Data entries:
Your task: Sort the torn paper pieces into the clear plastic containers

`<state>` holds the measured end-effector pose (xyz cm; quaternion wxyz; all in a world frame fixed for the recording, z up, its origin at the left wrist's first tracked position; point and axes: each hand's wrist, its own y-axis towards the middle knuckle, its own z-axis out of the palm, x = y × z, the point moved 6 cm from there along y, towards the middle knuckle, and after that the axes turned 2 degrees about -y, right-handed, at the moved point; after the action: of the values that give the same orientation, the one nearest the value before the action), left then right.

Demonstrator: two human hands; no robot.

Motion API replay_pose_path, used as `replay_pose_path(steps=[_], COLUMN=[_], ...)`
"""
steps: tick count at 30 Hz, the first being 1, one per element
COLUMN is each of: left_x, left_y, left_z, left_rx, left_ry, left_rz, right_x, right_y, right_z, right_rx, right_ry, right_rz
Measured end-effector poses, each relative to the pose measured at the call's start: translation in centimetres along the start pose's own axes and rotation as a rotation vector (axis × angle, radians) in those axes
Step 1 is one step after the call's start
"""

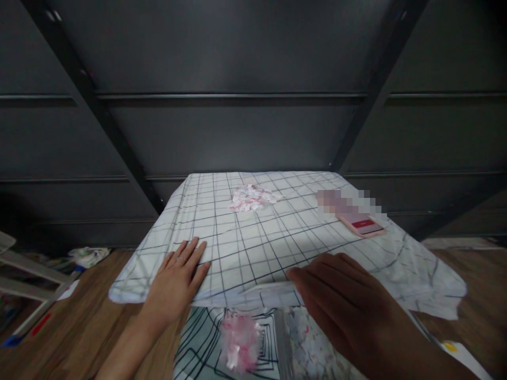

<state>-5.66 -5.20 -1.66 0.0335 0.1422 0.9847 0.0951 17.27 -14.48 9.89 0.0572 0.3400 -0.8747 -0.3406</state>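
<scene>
My left hand (175,279) lies flat on the left front part of a white cloth with black grid lines (237,248), fingers spread, a ring on one finger. Over the front edge of the cloth is my right hand (340,306), its fingers extended side by side toward the left and slightly bent. Its palm is hidden, and I see nothing held. A small pile of white and pink paper-like scraps (253,198) rests toward the back of the cloth. Below the front edge, between my hands, is a blurred pink and white clump (240,340).
A phone in a pink case (362,226) lies on the right of the cloth, partly pixelated. Below my right hand is a grey strip (283,343) beside pale, speckled material. Dark panels (237,132) stand behind the table. A pale frame (35,285) stands left on the wooden floor.
</scene>
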Motion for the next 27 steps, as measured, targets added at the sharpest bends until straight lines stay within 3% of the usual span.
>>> replay_pose_path(steps=[4,8,10,12,15,20,27], left_x=[0.2,0.0,-0.3,-1.1,-1.7,-2.1,-3.4], left_y=[0.0,1.5,3.2,5.7,9.9,14.4,14.1], left_z=[0.0,0.2,0.2,0.1,0.6,2.0,3.0], left_rx=[-0.012,0.053,0.077,0.090,0.151,0.194,0.107], left_ry=[-0.021,-0.002,0.023,0.013,-0.060,-0.119,-0.094], left_rz=[-0.001,-0.067,-0.136,-0.153,-0.239,-0.346,-0.254], right_x=[-1.9,-5.9,-8.4,-10.5,-13.0,-14.8,-16.2], right_y=[0.5,1.6,2.2,3.0,4.4,6.5,6.8], right_z=[0.1,1.3,2.6,3.5,5.6,8.5,10.1], right_rx=[-0.028,-0.031,0.007,-0.056,-0.044,0.017,0.016], right_ry=[-0.048,-0.100,-0.142,-0.152,-0.159,-0.198,-0.207], right_rz=[0.002,0.075,0.131,0.128,0.146,0.156,0.154])
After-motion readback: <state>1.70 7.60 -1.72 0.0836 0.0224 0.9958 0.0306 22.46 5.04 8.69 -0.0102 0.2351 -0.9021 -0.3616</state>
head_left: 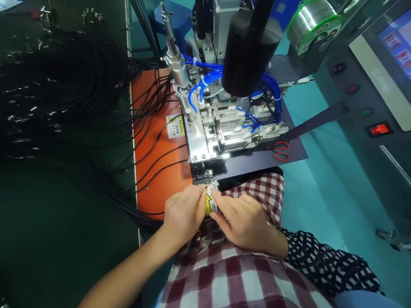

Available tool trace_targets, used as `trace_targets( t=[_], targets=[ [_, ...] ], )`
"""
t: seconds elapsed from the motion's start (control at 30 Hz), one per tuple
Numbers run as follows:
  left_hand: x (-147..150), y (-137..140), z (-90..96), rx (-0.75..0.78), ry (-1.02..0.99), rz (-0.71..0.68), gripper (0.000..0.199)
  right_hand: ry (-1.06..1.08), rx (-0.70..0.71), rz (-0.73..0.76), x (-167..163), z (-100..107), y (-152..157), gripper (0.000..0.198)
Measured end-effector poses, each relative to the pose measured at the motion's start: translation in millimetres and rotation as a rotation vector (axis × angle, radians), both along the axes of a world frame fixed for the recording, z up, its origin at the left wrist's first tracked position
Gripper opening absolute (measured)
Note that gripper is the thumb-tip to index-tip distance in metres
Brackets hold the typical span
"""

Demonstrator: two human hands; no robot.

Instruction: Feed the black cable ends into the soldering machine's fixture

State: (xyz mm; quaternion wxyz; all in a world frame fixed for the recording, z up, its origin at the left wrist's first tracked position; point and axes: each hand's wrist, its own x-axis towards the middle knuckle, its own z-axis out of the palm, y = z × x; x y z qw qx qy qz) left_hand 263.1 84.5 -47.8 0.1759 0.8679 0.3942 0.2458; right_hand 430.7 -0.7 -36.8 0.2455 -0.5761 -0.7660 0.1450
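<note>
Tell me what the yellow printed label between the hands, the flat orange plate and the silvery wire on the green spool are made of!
Yellow printed label: maybe paper or plastic film, judging by the print; finish unclear.
Flat orange plate: maybe painted metal, smooth and satiny, with small screws.
Silvery wire: probably metal, polished, from its bright shine.

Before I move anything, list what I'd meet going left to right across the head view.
Heap of black cables, left hand, right hand, red-handled scissors, green-rimmed spool, lit red switch.
</note>
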Motion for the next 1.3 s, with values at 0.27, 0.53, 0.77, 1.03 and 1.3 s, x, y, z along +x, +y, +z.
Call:
trace_targets(
  t=[0.27,0.53,0.77,1.03,1.3],
  targets=[
    [3.2,1.2,9.6,-0.451,-0.288,0.125,0.007,0.947,-0.429,-0.338,0.7,-6.1,20.2,0.017],
    [2.9,-2.7,6.4,-0.525,-0.37,0.101,0.008,1.425,-0.59,-0.384,-14.7,-19.9,35.4,0.023],
    [8.2,6.5,17.4,-1.002,-0.534,0.078,0.017,1.382,-0.602,-0.351,-12.7,-23.6,34.6,0.023],
    [6.6,4.7,6.7,-1.171,-0.657,0.176,0.016,1.193,-0.498,-0.351,-16.7,-29.7,30.5,0.019],
    [6.3,2.7,0.0,-1.175,-0.696,0.196,0.018,1.104,-0.446,-0.36,-7.3,-24.0,32.0,0.012]
  ],
)
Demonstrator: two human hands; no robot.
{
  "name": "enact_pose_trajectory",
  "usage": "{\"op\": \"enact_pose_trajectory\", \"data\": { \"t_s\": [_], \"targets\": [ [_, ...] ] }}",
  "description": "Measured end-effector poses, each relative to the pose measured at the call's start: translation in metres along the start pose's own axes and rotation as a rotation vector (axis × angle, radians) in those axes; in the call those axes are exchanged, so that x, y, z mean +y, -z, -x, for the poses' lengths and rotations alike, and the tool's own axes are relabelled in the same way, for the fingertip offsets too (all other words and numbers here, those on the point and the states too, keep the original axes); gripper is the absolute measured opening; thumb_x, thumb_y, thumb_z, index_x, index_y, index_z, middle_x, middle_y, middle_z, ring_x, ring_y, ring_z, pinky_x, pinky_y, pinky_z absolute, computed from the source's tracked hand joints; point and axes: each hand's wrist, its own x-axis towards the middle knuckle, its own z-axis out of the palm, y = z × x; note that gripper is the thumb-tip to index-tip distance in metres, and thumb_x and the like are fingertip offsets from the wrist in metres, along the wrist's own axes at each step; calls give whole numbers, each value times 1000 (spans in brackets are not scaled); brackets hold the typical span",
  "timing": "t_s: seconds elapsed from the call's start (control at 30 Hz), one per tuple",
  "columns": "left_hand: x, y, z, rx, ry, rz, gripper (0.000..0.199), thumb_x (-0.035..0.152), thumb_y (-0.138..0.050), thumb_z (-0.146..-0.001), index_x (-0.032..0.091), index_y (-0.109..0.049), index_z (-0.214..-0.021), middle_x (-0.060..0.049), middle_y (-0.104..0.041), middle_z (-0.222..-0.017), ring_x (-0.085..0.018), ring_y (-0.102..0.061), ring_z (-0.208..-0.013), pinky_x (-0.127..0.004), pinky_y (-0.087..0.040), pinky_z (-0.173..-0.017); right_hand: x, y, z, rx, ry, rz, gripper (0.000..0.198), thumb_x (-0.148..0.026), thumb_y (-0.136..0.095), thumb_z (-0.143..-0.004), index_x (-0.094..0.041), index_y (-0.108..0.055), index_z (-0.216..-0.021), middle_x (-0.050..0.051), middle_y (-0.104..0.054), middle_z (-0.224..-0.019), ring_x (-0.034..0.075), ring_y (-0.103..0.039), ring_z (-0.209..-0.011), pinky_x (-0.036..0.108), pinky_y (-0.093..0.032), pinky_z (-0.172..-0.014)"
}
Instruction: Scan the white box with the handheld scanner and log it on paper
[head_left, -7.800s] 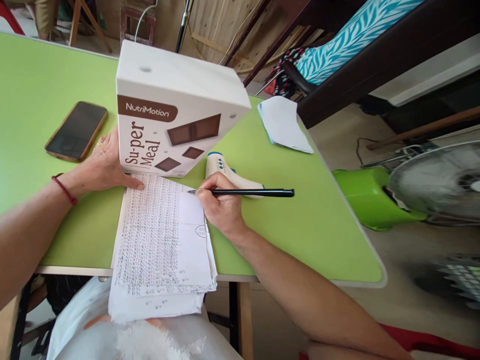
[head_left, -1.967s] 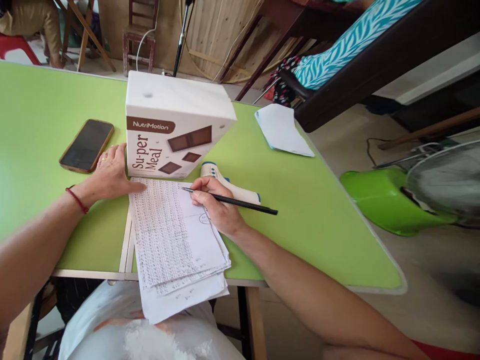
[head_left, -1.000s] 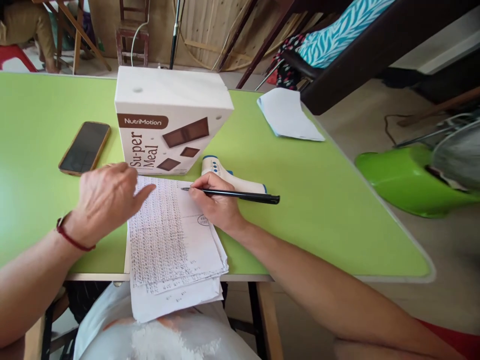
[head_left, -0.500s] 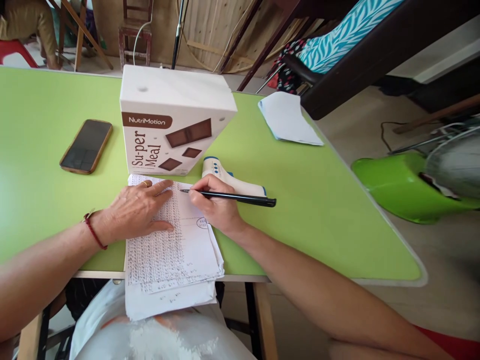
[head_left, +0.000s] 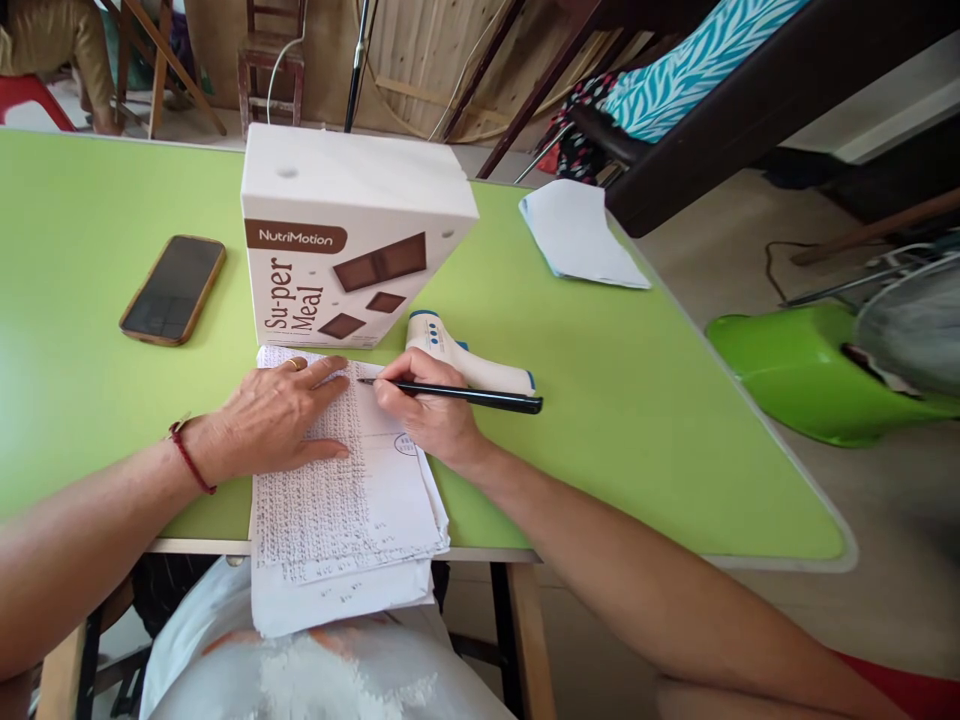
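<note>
A stack of paper sheets (head_left: 315, 520), the top one dense with handwriting, lies at the table's front edge and hangs partly over it. My left hand (head_left: 277, 415) rests flat on the upper left of the sheets, fingers spread. In my right hand (head_left: 431, 410) is a black pen (head_left: 487, 398), its tip at or just above the top sheet, near the right edge of the writing. A small circled note shows below that hand. Just behind it lies a white and blue handheld thermometer (head_left: 480, 362), partly covered by my fingers.
A white NutriMotion box (head_left: 345, 260) stands right behind the papers on the green table (head_left: 637, 450). A phone (head_left: 172, 290) lies to its left, folded white paper (head_left: 581, 235) at the back right. Beyond the right edge is a green bin (head_left: 795, 370). Someone sits at the far left.
The pen and my right hand have shifted very slightly left, with the pen's back end moving in a little. My left hand stays in place on the sheets.
</note>
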Motion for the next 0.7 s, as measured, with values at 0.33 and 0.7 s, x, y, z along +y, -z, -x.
{"op": "enact_pose_trajectory", "data": {
  "t_s": [0.33, 0.7],
  "targets": [
    [-2, -2, 0, 13, -6, 12, 64, 58, -61, -92, 13, -54, -137, -10, -45, -153, -35, -65, -109, -48, -58, -79, -1, 1, -1, -26, -2, 18, 11, -22, -57, -74, -23, -51, -66, -6, -51, -53, 9, -41, -46, 24, -33, -45],
    [-2, 0, 0, -23, 7, 8, 63, 58, -61, -92, 16, -54, -139, -10, -45, -153, -35, -65, -108, -48, -58, -79, 1, 1, 1, -9, -20, 13, 10, -23, -56, -76, -24, -49, -68, -7, -48, -53, 9, -40, -46, 24, -34, -47]
  ]
}}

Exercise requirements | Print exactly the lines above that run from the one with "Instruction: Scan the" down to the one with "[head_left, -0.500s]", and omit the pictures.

Result for this task |
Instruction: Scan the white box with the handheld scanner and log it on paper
[head_left, -7.800s] 
[head_left, -1.967s] 
[head_left, -1.000s] 
[head_left, -0.500s] 

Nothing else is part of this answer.